Regardless of physical status, anyone can still be “good” and “worthy.”  Being “good” is a question of character, not whether or not you meet the arbitrary goals you set for yourself. It’s about being loving, sharing of yourself, and making the effort to connect with others, emotionally, on a genuine level.

So, stop confusing your worth or your goodness with your ability to do certain things.  A genuine connection with a precious person is all anyone could want out of a relationship.

A Post About Living With Seizures

25 Apr

I wrote this on Patients Like Me to the Epilepsy forum.  I thought that it may help others with seizures, so I’m posting it here too.

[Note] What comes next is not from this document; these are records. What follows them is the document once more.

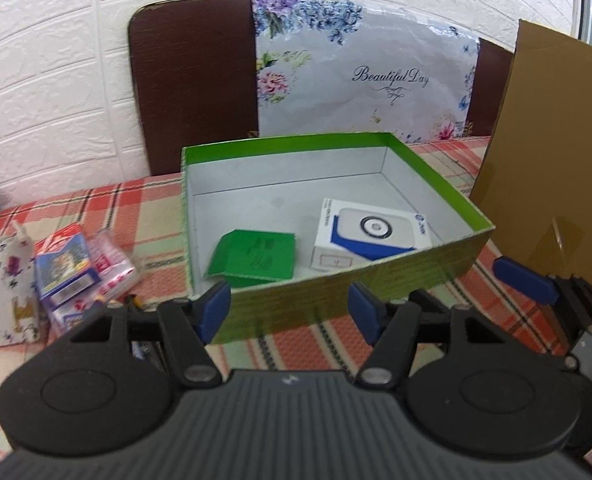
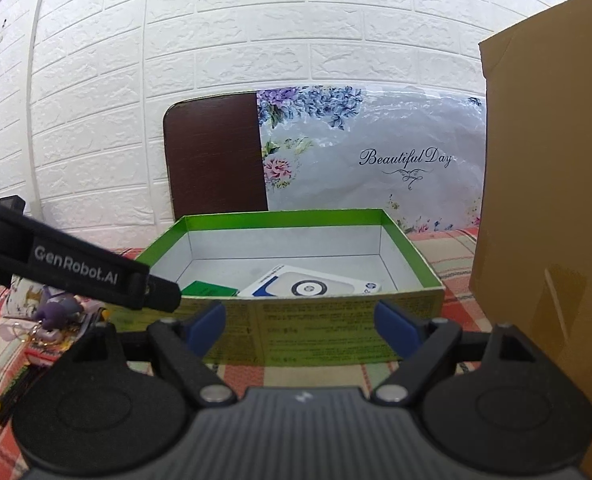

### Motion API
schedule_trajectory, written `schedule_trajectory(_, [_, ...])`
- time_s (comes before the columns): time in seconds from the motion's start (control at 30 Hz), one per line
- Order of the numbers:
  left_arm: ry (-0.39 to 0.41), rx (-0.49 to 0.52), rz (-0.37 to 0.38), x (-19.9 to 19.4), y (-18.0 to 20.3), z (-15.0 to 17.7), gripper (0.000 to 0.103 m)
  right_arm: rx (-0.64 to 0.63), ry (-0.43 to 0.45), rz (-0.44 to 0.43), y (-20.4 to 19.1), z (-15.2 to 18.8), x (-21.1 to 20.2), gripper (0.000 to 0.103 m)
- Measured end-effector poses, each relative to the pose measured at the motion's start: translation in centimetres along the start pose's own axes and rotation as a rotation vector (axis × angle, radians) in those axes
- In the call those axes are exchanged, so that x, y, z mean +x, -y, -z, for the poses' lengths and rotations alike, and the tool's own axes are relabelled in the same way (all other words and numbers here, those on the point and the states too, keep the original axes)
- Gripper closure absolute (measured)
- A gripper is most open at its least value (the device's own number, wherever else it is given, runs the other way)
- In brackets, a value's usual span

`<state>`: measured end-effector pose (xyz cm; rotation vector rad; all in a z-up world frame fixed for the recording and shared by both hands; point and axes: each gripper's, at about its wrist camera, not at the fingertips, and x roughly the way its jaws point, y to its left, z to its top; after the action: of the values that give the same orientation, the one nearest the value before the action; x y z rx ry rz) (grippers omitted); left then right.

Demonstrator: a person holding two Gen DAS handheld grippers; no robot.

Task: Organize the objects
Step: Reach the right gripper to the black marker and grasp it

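Note:
A green open box (image 1: 375, 280) stands on the plaid tablecloth; it also shows in the right wrist view (image 2: 335, 336). Inside lie a white and blue device carton (image 1: 369, 236) (image 2: 311, 286) and a green card (image 1: 256, 256) (image 2: 208, 289). My left gripper (image 1: 290, 314) is open and empty, just in front of the box's near wall. My right gripper (image 2: 299, 326) is open and empty, also before the near wall; one of its fingers (image 1: 523, 276) shows at the right in the left wrist view. The left gripper's body (image 2: 76, 268) crosses the right wrist view.
Left of the box lie a floral pouch (image 1: 6, 280), card packs in plastic (image 1: 72, 272), a purple keychain figure (image 2: 56, 312) and pens (image 2: 12, 392). A brown cardboard sheet (image 1: 543, 168) (image 2: 547, 240) stands at right. A floral bag (image 1: 359, 84) leans on a dark board at the wall.

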<state>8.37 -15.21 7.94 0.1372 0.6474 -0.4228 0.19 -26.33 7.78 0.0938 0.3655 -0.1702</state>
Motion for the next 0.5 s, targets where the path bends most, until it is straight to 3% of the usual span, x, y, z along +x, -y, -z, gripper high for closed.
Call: schedule_trajectory(0.5, [-0.036, -0.076, -0.122, -2.9, -3.7, 3.6, 0.036, -0.045, -0.027, -0.082, -3.1, 0.7, -2.6, 0.018])
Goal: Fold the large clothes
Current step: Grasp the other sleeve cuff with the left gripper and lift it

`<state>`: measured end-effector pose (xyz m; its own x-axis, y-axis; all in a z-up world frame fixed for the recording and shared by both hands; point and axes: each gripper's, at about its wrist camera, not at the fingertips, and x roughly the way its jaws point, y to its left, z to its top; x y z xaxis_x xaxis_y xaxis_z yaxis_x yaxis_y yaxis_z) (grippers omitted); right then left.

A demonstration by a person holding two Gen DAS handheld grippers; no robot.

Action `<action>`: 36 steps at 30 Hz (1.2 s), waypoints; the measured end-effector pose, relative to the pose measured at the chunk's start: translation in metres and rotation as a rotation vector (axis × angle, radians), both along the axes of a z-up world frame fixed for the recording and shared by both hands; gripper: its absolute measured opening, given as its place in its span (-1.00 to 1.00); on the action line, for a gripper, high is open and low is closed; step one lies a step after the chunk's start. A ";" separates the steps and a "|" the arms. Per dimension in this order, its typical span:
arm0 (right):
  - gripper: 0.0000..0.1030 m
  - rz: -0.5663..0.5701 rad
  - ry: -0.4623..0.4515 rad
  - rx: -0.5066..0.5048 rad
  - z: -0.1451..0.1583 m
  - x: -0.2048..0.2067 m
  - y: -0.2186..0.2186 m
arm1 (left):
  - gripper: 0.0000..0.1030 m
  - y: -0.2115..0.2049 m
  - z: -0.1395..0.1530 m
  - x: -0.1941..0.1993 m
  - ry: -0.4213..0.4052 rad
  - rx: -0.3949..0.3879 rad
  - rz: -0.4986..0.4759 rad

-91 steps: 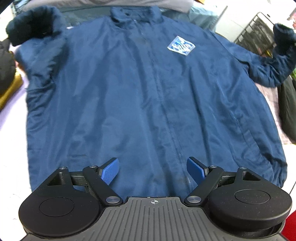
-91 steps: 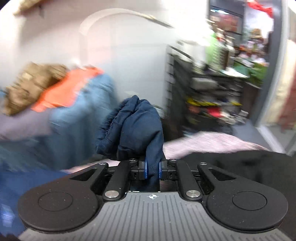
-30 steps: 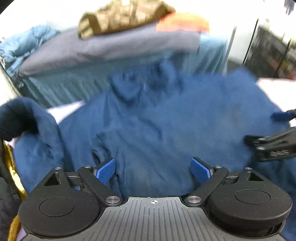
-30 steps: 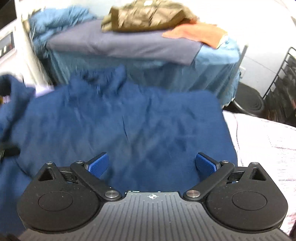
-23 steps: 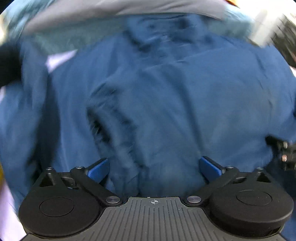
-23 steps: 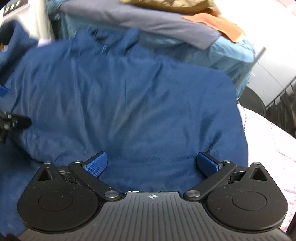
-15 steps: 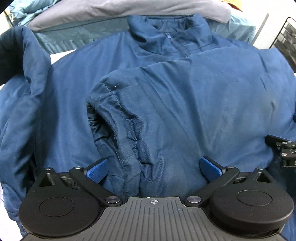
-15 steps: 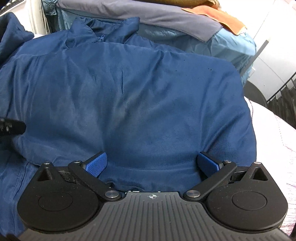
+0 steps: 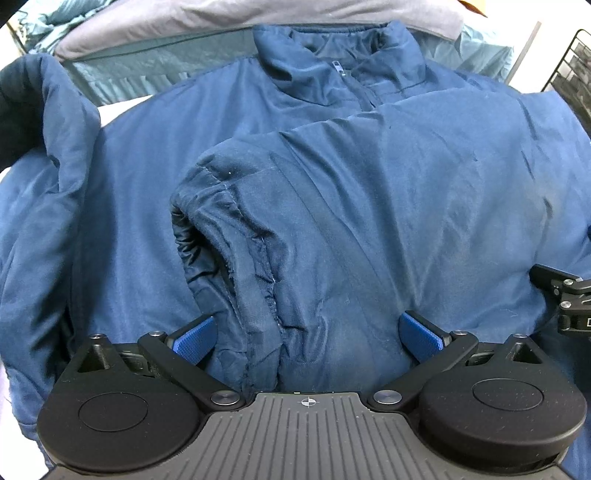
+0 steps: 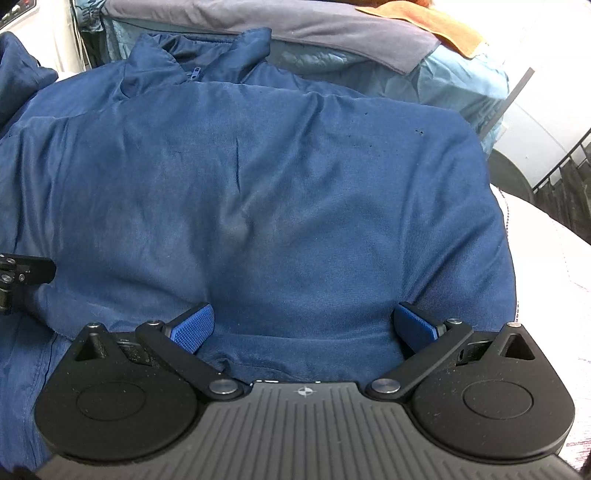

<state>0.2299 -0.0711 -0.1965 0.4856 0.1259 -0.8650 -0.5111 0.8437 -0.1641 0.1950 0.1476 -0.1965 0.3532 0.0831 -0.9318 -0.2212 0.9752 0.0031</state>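
Note:
A large navy jacket [image 9: 351,206] lies flat, collar and zip at the far end. Its right sleeve [image 10: 280,206] is folded across the chest, and the elastic cuff [image 9: 207,240] lies near the jacket's middle. The other sleeve [image 9: 48,122] bunches up at the far left. My left gripper [image 9: 308,334] hovers open just above the folded sleeve near the cuff, holding nothing. My right gripper [image 10: 304,326] is open over the sleeve's wide upper part, also holding nothing. Each gripper shows at the edge of the other's view: the right gripper's black finger links [image 9: 565,295] and the left gripper's links [image 10: 22,273].
Behind the jacket sits a pile of bedding: a grey cover [image 10: 295,18], light blue quilted fabric [image 10: 443,81] and an orange cloth [image 10: 443,26]. A black wire rack [image 10: 565,192] stands at the right. The pale pink sheet [image 10: 546,266] shows at the jacket's right edge.
Three seconds ago my right gripper was shut on the sleeve cuff; the sleeve now lies folded across the chest and is let go. Over the last half second both grippers barely moved.

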 end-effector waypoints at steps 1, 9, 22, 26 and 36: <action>1.00 0.004 -0.002 0.000 0.001 -0.001 -0.001 | 1.00 0.002 0.005 -0.002 0.004 -0.005 0.009; 0.99 -0.042 -0.053 0.127 0.047 -0.034 -0.010 | 1.00 0.009 0.062 -0.081 -0.187 0.056 0.035; 0.99 -0.132 0.199 0.312 0.054 -0.137 -0.023 | 1.00 0.134 0.137 -0.068 -0.316 0.164 0.243; 0.99 -0.139 0.197 0.316 0.063 -0.143 -0.027 | 1.00 0.188 0.158 -0.014 -0.360 0.100 0.412; 0.99 -0.177 0.132 0.305 0.095 -0.152 -0.043 | 0.99 0.253 0.105 0.052 -0.221 0.037 0.561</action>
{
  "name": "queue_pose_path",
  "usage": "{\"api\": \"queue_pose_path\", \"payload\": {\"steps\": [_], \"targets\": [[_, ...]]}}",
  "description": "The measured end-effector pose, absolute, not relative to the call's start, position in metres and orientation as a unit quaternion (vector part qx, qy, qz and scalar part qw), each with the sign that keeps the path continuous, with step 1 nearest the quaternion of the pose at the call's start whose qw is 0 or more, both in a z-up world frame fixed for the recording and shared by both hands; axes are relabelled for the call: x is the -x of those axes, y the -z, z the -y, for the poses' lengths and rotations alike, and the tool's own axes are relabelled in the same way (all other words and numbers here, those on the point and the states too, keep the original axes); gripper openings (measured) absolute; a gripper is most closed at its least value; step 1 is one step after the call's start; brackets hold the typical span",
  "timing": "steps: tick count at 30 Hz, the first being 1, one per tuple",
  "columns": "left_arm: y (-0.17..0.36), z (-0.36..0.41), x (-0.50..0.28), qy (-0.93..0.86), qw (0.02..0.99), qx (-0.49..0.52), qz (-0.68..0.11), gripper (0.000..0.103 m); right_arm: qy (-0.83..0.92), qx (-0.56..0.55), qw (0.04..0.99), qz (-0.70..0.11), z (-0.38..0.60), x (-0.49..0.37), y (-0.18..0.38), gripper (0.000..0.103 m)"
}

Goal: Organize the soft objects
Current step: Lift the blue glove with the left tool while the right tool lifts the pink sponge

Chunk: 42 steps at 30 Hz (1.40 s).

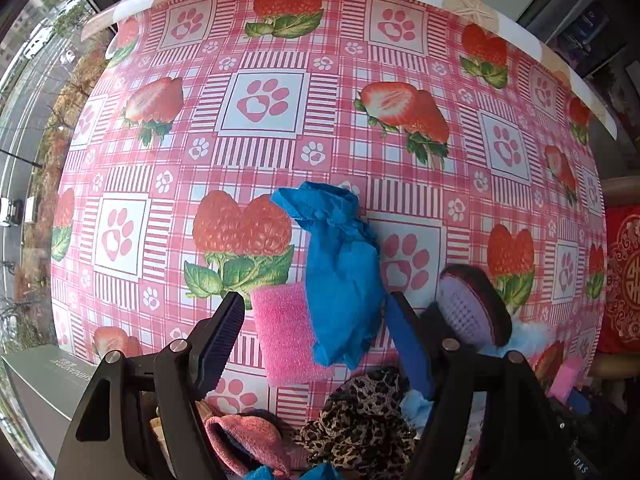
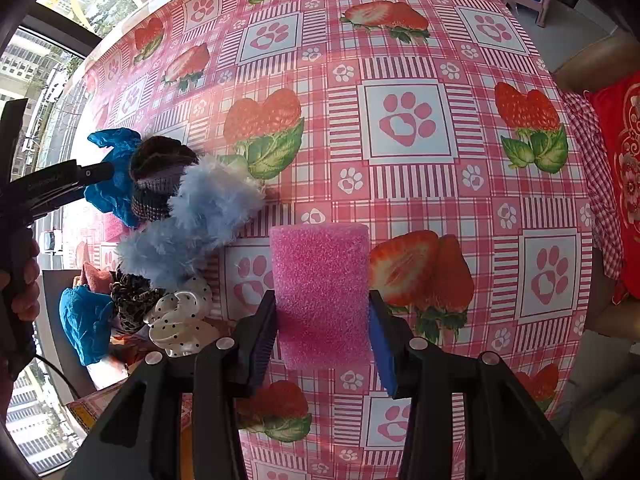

I remember when my seizures were so bad that I felt like a burden to my husband (then fiance) and my family. I remember being suicidal because I felt like I didn’t control anything in my life. Fortunately for me, I took those concerns with me to therapy, and it helped me realize some very, very important things.  I want to share those truths with you now.

1.) You have innate worth as a person. Each of us is a completely unique being within this universe. There has never been a “you” before and there will never be a “you” again. This means you are precious - of great (actually unfathomable) value; not to be wasted or treated carelessly. Having seizures does not decrease your worth as a person.  In fact, it means that you have a point of view that exists to increase overall empathy of others in this life.

2.) You are not a burden to bear. You are a blessing! If your family chooses to take care of you so that you don’t have to work or do certain chores, they are doing so out of love. The only place where the law says that you have to support someone is when you are married or you are someone’s child — and you cannot force someone to marry you or give birth to you. Those decisions are ones that are made by someone other than you – and you are never responsible for the acts of others. You can only control yourself.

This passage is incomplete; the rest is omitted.